Il Rientro a Roma e le Commissioni Pontificie
Nel 1605-1606, Pietro Bernini si trasferì con la famiglia a Roma, richiamato da Paolo V. Qui fu occupato in opere di grande impegno, tra cui quelle per la Basilica di Santa Maria Maggiore, divenute fulcro della sua attività romana.
Il Rilievo dell'Assunta nella Cappella del Battistero
Tra il 1607 e il 1610, Pietro Bernini realizzò per la sacrestia nuova della Basilica di Santa Maria Maggiore, ora cappella del Battesimo, il rilievo dell'Assunta. Questo rilievo fu commissionato per la sacrestia di Santa Maria Maggiore.

Ispirato ai dipinti contemporanei del soggetto, in particolare da Ludovico Carracci, il rilievo di Pietro Bernini illustra la sua virtuosa abilità nell'intagliare il marmo e il suo sfruttamento degli effetti pittorici, abilità che trasmise a suo figlio, il giovane Gian Lorenzo. In questa composizione troviamo lo stile lineare e affilato dei panneggi e l'estrema tensione delle figure che caratterizzano l'arte di Pietro, mai del tutto liberata dalle limitazioni manieriste della sua formazione.
L'Incoronazione di Clemente VIII e le Cariatidi nella Cappella Paolina
Per la Cappella Paolina (o Borghese) di Santa Maria Maggiore, Pietro Bernini realizzò l'Incoronazione di Clemente VIII (prima versione 1611, seconda versione 1613), affiancata da Cariatidi. A Roma, l'arte di Bernini, specialmente nei rilievi come quelli in Santa Maria Maggiore, assume un carattere fortemente pittorico, anche grazie al vigoroso uso del trapano, probabilmente sotto l'influsso del Caccini.

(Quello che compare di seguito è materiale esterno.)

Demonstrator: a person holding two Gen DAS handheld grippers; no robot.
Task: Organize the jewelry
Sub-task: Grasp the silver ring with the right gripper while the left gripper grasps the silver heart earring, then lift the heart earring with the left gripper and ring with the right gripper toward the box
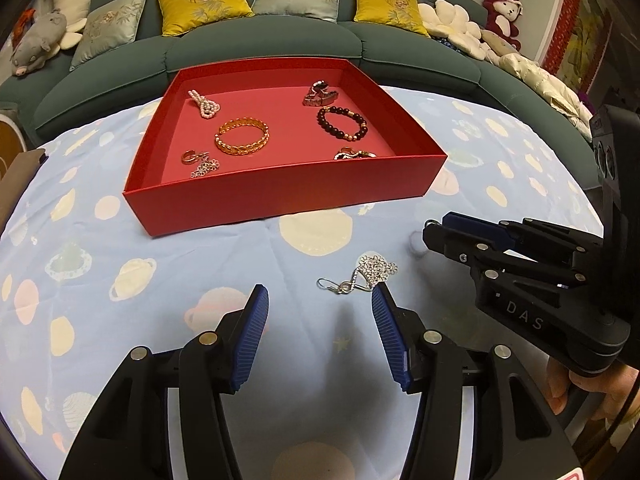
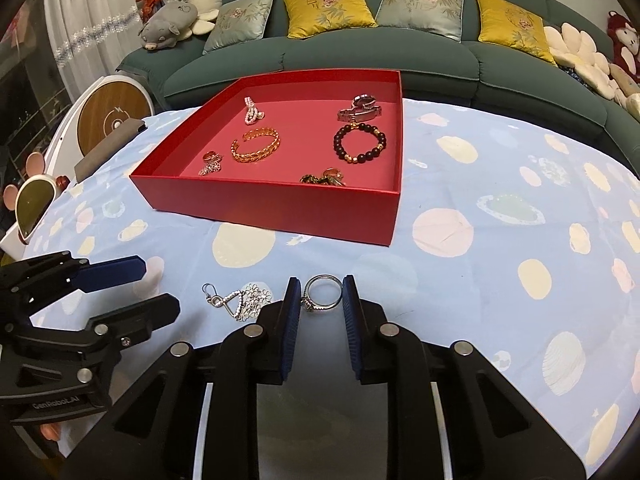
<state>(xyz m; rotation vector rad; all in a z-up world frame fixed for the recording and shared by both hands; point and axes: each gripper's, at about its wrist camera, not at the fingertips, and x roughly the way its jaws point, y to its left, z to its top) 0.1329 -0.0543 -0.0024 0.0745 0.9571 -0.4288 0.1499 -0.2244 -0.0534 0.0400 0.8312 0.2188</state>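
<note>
A red box [image 1: 280,194] [image 2: 272,210] stands on the blue cloth and holds several jewelry pieces: a gold bangle [image 1: 242,137], a dark bead bracelet [image 1: 342,122], a pearl piece [image 1: 205,103] and a watch [image 1: 319,94]. A silver flower earring [image 1: 362,276] [image 2: 240,298] lies on the cloth just ahead of my open left gripper [image 1: 320,300], by its right fingertip. My right gripper [image 2: 320,294] is shut on a silver ring [image 2: 322,293], held between its blue pads. In the left wrist view the right gripper [image 1: 444,228] shows at the right.
A green sofa [image 1: 260,44] with yellow and grey cushions and plush toys runs behind the table. A round white device [image 2: 112,116] stands at the far left. The left gripper [image 2: 152,288] shows at the left of the right wrist view.
</note>
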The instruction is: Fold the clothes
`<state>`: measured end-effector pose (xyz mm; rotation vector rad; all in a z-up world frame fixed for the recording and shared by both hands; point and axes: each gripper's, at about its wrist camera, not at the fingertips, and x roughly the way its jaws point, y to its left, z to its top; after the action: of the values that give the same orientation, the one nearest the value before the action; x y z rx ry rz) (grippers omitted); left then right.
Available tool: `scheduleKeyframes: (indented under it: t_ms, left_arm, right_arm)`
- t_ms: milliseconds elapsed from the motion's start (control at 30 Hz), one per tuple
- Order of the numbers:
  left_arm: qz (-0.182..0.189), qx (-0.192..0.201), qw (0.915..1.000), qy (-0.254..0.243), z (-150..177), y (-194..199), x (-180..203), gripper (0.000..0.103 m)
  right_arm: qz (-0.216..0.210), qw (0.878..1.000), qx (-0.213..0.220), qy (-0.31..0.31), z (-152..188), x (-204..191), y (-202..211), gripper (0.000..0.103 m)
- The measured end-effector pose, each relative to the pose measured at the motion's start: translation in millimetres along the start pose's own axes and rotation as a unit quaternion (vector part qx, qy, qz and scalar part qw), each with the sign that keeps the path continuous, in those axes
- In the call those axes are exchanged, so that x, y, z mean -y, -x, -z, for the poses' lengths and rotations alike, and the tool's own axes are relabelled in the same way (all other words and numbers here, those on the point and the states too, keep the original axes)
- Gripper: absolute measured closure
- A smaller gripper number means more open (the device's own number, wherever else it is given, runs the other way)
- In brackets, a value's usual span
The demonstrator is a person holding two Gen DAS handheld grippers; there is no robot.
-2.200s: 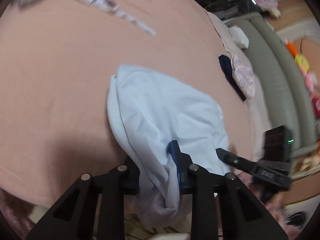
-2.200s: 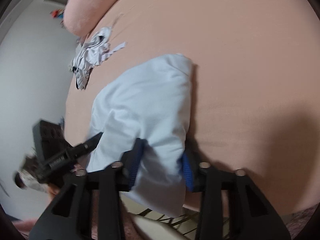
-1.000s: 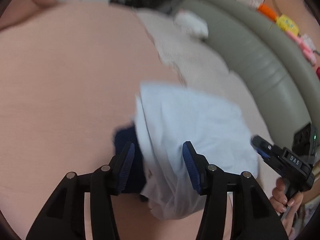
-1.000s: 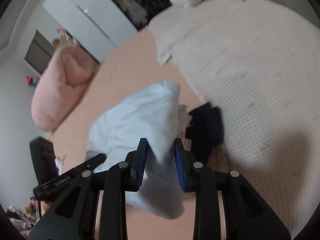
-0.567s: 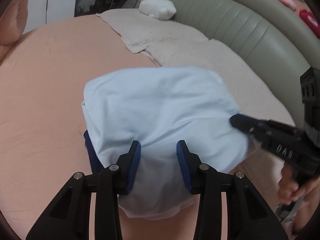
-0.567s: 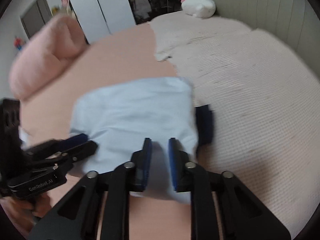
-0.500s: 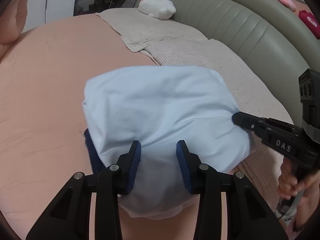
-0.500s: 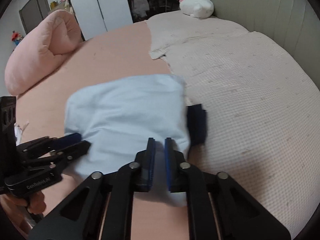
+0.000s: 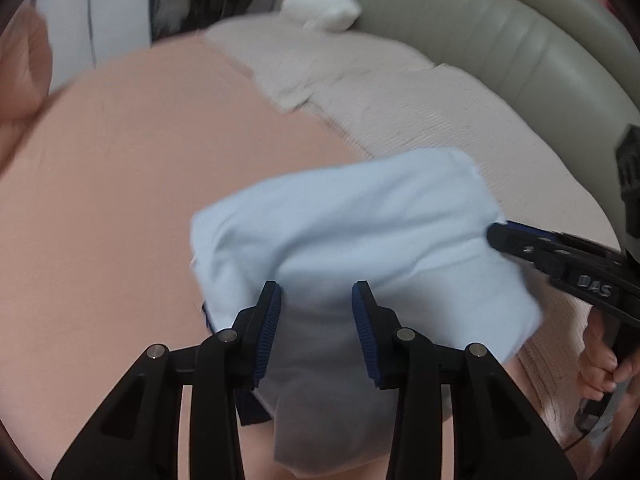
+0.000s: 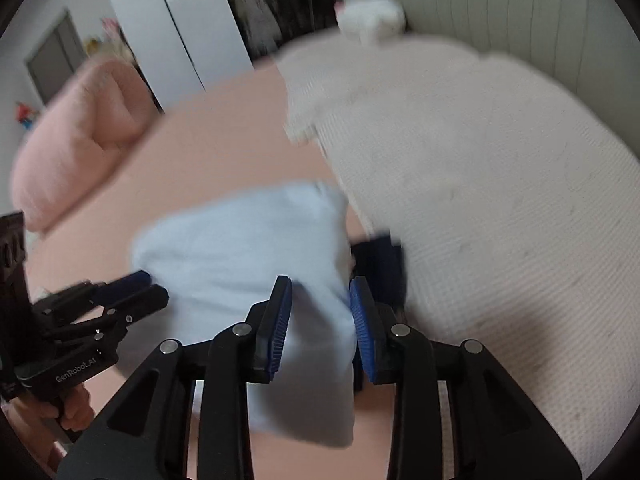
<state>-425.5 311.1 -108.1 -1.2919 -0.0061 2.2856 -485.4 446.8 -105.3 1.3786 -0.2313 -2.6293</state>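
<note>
pale blue garment [image 9: 360, 240] already looks folded and lies on the pink bed [image 9: 120, 200] over a dark blue piece [image 10: 380, 264], left gripper [image 9: 316, 312] gripping its near edge while right gripper [image 10: 320, 308] has just been opening around it, so placing seems almost finished.

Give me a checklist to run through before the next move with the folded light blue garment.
1. Light blue garment folded into a compact bundle: ok.
2. Left gripper released: cannot tell; cloth lies between its fingers, and contact is unclear.
3. Right gripper released: cannot tell; its jaws have just been opening, with cloth between the blue pads.
4. Garment settled on the pink sheet: cannot tell; the near edge hangs between the fingers.
5. Dark navy item clear of the bundle: not ok; it sits partly under the garment's right edge.
6. Image sharpness: not ok; both views are blurred.
</note>
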Motion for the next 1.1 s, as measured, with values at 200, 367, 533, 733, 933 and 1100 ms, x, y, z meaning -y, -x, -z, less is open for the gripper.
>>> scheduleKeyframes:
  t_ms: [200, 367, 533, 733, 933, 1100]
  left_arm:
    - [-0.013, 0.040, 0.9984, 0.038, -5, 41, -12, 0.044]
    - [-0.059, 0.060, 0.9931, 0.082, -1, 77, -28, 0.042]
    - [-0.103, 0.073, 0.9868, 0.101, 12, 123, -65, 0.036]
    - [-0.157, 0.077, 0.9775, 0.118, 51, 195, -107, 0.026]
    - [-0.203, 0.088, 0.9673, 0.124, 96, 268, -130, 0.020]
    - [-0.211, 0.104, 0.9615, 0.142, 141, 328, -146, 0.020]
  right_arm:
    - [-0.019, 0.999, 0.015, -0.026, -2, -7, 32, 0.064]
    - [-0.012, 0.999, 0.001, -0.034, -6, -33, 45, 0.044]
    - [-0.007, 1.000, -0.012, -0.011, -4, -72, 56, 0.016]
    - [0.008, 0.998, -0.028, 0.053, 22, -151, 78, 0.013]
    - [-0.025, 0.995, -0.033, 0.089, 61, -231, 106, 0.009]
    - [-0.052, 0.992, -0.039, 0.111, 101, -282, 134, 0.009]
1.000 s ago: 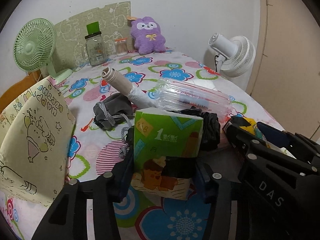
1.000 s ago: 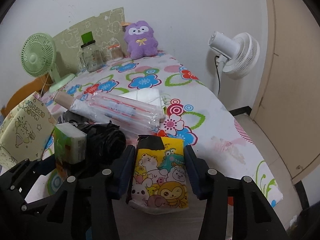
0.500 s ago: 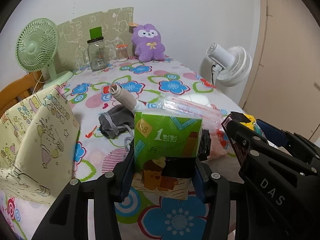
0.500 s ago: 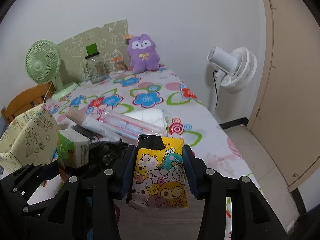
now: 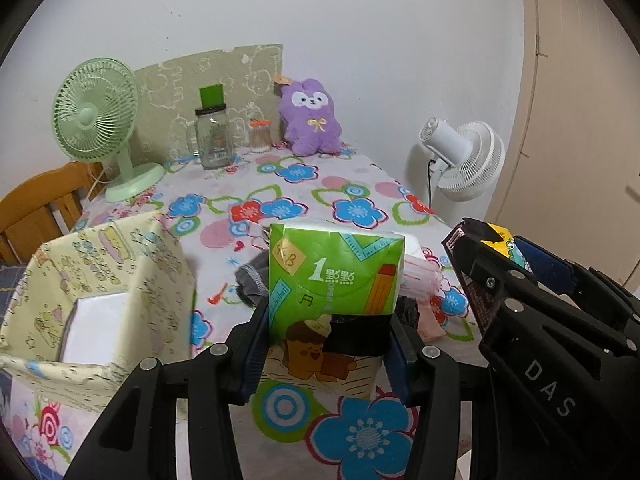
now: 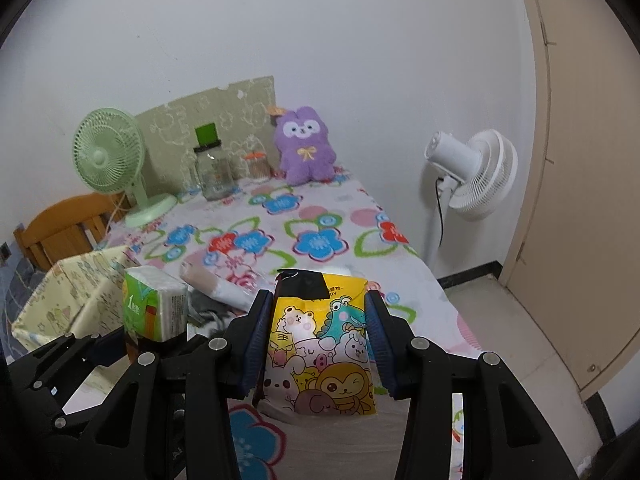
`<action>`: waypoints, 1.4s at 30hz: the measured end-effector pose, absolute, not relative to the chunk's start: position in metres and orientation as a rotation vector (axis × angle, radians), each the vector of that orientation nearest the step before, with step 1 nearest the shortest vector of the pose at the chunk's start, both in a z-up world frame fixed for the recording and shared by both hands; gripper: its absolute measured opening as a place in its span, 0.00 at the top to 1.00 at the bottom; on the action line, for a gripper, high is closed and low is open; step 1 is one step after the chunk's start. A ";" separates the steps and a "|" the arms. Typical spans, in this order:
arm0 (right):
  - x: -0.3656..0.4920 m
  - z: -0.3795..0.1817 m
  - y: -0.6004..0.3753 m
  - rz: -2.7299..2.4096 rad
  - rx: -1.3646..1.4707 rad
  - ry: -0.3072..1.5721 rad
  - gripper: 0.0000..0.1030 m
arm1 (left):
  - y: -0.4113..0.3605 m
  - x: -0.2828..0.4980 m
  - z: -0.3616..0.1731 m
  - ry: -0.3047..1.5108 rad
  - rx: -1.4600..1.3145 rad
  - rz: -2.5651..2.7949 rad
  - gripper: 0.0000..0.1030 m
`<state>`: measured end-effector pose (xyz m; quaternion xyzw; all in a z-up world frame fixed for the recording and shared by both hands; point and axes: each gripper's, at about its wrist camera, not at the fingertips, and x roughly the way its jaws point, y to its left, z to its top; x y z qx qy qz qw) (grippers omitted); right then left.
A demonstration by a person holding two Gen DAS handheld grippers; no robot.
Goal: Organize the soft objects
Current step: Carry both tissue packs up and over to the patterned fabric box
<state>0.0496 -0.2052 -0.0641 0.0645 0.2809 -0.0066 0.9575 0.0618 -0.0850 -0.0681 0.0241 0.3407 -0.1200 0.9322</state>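
**Two tissue packs held above the flowered table, fabric bin open at the left**

The left gripper [image 5: 326, 344] is clenched on a green tissue pack [image 5: 334, 276], its blue pads pressed against the pack's lower sides; the pack stands upright, clear of the table [image 5: 360, 436]. The right gripper [image 6: 316, 344] grasps a yellow cartoon-animal tissue pack [image 6: 322, 344] the same way, upright and off the surface. In the left wrist view the right gripper sits just beside the green pack on its right, so the two loads hang close together with little room between them.

Just left of the green pack stands a pale yellow fabric bin [image 5: 156, 280], its mouth open upward and a white thing lying on its floor. Its near rim sags; its right wall is near the left gripper's finger.

Behind the held packs lies a small clutter: a grey drawstring pouch [image 5: 250, 280], something black [image 5: 408, 308], a clear plastic sleeve with red stripes [image 5: 420, 276], and a rolled beige-capped thing [image 6: 208, 280], partly hidden.

Beyond that the flowered cloth runs bare to the far edge, where a green desk fan [image 5: 96, 120], a glass jar with a green lid [image 5: 212, 140], a small orange-capped jar [image 5: 259, 136] and a purple plush toy [image 5: 310, 120] line the white wall. The table's right edge drops to a tiled floor, with a white standing fan [image 6: 476, 176] and a beige door [image 6: 592, 200] alongside. A wooden chair [image 6: 64, 224] sits at the far left.
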 end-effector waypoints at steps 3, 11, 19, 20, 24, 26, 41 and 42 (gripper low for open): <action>0.047 -0.054 -0.198 0.001 0.126 0.555 0.52 | -0.076 0.059 -0.060 0.689 0.039 -0.232 0.50; 0.046 -0.028 -0.175 0.038 0.110 0.523 0.52 | -0.055 0.054 -0.036 0.655 0.046 -0.170 0.50; 0.048 -0.006 -0.140 0.110 0.080 0.499 0.51 | -0.025 0.053 -0.019 0.633 0.023 -0.127 0.50; 0.049 -0.004 -0.134 0.121 0.076 0.498 0.51 | -0.021 0.054 -0.017 0.634 0.021 -0.121 0.50; 0.055 0.001 -0.118 0.157 0.075 0.504 0.51 | -0.005 0.056 -0.013 0.630 0.015 -0.090 0.50; 0.059 0.002 -0.110 0.172 0.072 0.508 0.51 | 0.004 0.059 -0.012 0.635 0.012 -0.077 0.50; 0.090 -0.004 -0.046 0.263 0.050 0.548 0.51 | 0.060 0.081 -0.019 0.659 0.006 0.004 0.50; 0.093 -0.005 -0.042 0.269 0.049 0.552 0.51 | 0.063 0.083 -0.021 0.662 0.005 0.007 0.50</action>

Nel rilievo con l'Incoronazione di Clemente VIII, si riscontra un illusionismo e un approccio diretto con lo spettatore, elementi che sarebbero stati poi ampiamente sviluppati dal figlio Gian Lorenzo.

Stile e Legato Artistico
Pietro Bernini fu famoso per la sua abilità nello scolpire il marmo e attuò una sorta di "maniera" nella scultura. Il Baglione, che lo vide all'opera a Napoli, scrisse che "se quest'huomo havesse havuto maggior disegno per la facilità dell'operare si sarebbe assai avanzato". La qualità delle sue opere napoletane, sebbene non sempre di grande interesse per gli studiosi, mostrava una grande facilità di esecuzione in uno stile che variò nel tempo, spesso sansoviniano, talvolta asciutto e quasi richiamante il Quattrocento.
Anche se figura relativamente di secondo piano, Pietro Bernini fu uno degli scultori più dotati del periodo tra il Rinascimento e il Barocco. La sua arte, specialmente nei rilievi romani, fu fondamentale per lo sviluppo dello stile di suo figlio Gian Lorenzo, influenzandone sia la tecnica che lo stile. Nei suoi ultimi anni, egli fu più che altro occupato nella collaborazione con il figlio, specialmente per il baldacchino di San Pietro.
La Presenza di Pietro Bernini Oggi a Santa Maria Maggiore
Oltre alle sue opere scultoree, la Basilica di Santa Maria Maggiore conserva anche le memorie straordinarie della vita della famiglia Bernini, inclusa la tomba di Pietro e Gian Lorenzo Bernini. Una speciale visita guidata, intitolata “I Bernini a Santa Maria Maggiore: il genio tra arte e fede”, è stata appositamente progettata all’interno della Basilica per offrire un itinerario dedicato alle memorie straordinarie della vita e delle opere di Gian Lorenzo e della sua famiglia, includendo il Battistero con il rilievo dell’Assunzione della Vergine.